As we now know, a progressive candidate did not just emerge, but he took the Party conference by storm and won a mandate to lead the party by a solid margin of over 2 to 1. The Tory party did not just begrudgingly open its eyes to change but embraced it with a commanding victory for Cameron.

The tectonic plates are indeed shifting, but the rising force in this movement, with new ideas and hope is once again a conservative one.

ProgCon has now reformed as the Centre for Progressive Conservatism to both support David Cameron’s progressive agenda during the inevitable knock-backs over the next few years, and to encourage him to come even closer to our progressive conservative values and approach.

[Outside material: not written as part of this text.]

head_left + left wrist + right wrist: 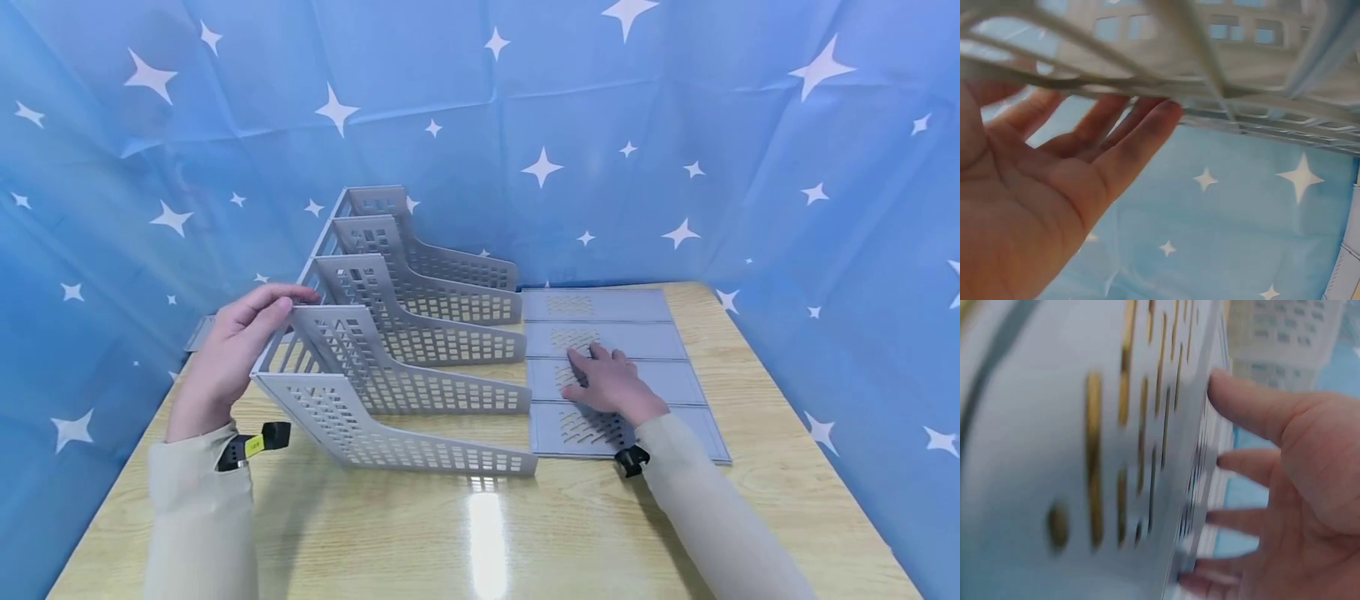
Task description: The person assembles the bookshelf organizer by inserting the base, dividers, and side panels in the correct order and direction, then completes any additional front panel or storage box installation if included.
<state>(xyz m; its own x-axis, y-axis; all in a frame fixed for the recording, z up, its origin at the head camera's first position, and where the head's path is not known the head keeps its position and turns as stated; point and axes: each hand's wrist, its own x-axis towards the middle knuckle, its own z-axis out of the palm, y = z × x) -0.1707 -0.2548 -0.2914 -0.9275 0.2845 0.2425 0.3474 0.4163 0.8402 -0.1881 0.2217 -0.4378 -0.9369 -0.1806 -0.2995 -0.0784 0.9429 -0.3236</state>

We will continue to promote not just our core values that overlap with Cameron’s agenda, but to ensure we highlight the areas where we differ too, like ensuring that ‘No Preference, No Prejudice’ is adopted. We ProgCons like many others know that ‘positive discrimination’ is just discrimination.

We will continue to actively fight for the removal of prejudice, not the addition of new well-meaning, but misguided layers of ugly prejudice tagged as ‘preference’. We will seek to restore real equality by removing prejudice on a wide range of issues from electoral candidates, an equal parliament for England to giving children equal protection from passive smoking.

The Conservatives now have a positive, forward-looking agenda, and will grow in support through not just this progressive approach but the backward-facing attacks from New Labour and the LibDems.  With the opposition stuck attacking the ghost of Tory past, David Cameron, by continuing his progressive agenda and hopefully moving closer still to ProgCons’ values and approach can look forward to winning not just the next election, but many elections to come.